Recent Good Knytt Stories #5

By: Derek Yu

On: January 30th, 2012

[This is a guest post by ortoslon.]

Here’s an hour’s worth of jumping, climbing and gliding. As usual, you’ll need the latest version of Knytt Stories to play these levels.


1. Snow Machine by RichardJ is short, scenic and devoid of challenge. Playthrough.


2. The Dying Core by Egomassive puts you through lasers, water, lava and spikes. Custom music tracks set the tone for each trial. Playthrough.


3. White City by Headgrinder has you exploring nooks and crannies of an abandoned floating city. Playthrough.


4. Do Not Pick Up The Key by Talps is a hard level about temptation. Do not watch the playthrough.

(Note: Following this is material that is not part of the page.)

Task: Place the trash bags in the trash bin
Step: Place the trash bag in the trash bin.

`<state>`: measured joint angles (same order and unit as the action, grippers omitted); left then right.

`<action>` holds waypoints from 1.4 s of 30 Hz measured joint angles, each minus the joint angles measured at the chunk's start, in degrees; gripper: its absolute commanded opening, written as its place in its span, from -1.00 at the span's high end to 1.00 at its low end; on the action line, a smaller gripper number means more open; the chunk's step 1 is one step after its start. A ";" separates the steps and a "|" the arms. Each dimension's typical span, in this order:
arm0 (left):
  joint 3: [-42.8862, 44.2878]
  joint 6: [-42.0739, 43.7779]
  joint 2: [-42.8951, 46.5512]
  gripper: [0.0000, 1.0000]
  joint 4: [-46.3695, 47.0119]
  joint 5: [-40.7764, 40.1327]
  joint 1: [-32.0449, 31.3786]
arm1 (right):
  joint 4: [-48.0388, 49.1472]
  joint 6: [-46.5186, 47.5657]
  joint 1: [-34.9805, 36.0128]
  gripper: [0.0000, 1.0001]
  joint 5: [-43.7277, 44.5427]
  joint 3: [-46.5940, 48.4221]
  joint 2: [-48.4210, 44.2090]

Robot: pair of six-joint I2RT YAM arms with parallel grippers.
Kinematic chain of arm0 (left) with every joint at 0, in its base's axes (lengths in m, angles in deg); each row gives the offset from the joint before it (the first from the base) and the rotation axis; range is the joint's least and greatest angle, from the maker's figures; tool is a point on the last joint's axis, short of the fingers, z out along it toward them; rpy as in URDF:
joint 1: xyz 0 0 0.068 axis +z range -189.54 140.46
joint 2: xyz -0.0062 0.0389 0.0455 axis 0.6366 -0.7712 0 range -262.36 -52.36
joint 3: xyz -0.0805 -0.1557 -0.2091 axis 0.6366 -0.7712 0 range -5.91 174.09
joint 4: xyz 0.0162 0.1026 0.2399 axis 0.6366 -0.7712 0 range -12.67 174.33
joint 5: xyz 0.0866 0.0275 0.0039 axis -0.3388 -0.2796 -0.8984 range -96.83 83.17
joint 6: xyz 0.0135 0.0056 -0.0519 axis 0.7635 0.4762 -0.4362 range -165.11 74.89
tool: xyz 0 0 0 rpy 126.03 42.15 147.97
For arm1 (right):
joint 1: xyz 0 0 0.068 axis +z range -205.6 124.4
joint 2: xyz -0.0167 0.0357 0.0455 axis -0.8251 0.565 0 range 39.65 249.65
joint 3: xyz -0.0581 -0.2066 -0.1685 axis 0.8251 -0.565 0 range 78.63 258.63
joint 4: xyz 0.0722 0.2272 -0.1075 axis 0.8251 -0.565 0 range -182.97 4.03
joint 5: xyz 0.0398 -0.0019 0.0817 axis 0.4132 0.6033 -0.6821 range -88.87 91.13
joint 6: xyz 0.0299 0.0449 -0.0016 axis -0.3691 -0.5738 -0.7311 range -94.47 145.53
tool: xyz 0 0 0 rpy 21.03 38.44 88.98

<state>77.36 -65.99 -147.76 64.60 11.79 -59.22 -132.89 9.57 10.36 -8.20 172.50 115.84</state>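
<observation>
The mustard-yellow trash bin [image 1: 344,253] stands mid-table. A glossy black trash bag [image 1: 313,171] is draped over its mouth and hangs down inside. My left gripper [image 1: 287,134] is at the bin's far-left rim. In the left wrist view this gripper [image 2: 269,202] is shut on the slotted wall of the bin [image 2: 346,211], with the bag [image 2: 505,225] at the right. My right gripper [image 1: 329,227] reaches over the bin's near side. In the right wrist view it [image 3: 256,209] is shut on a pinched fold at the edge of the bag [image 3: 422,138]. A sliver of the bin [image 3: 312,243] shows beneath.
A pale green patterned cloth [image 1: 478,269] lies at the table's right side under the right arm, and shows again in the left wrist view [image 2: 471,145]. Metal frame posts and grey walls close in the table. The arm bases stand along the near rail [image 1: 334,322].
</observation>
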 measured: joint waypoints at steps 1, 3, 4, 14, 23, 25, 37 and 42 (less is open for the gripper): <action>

  • http://twitter.com/phubans Paul Hubans

    I’m sorry, but I really don’t get these at all. Isn’t this game basically a template that gets re-skinned/re-arranged but has the same gameplay/mechanics/etc? I watched your video of Do Not Pick Up the Key and found myself annoyed at how predictable the whole thing was; the emphasis of the theme felt like a joke that was never funny being repeated incessantly.

  • http://about.me/ortoslon ortoslon

    “a template that gets re-skinned/re-arranged but has the same gameplay/mechanics/etc”

    it’s called “level design”

    “how predictable the whole thing was; the emphasis of the theme felt like a joke that was never funny being repeated incessantly”

    says the author of The Indie Game Legend

  • Anonymous

    I tried to play Do Not Pick Up the Key.

    I got the umbrella at least a dozen times before I said fuck it, I don’t have enough patience for this shit.

    I enjoyed the White City, though.

  • Anonymouse

    in america, we call that a burn

  • http://twitter.com/elhuesudoii Ricardo MelĂ©ndez

    I felt that Do Not Pick Up The Key’s hammering the point about not picking up the key was quite hilarious, myself.

    In many of the games I’ve played, there’s a certain amount of “disobedience” within the game, where characters or text tell you not to do a certain thing so that the player does exactly that thing (the typical “Do Not Enter” sign. Or all the “Danger!” ones before a dungeon). In this case, picking up the key would be playing the way we’ve always played, being disobedient. And the outcome, in this case, mocks that.

    I also love how people watch the walkthrough video and criticize the “lack of choice” in the level – totally ignoring you can jump over the key, therefore not picking it up. Kinda tells something about gamers these days – they need a big prompt saying “Do you want to [do something]? YES/NO” to feel like they have choices. (Or that’s how I look at it.)

  • Guesto12

    Too many recent games w/ this theme.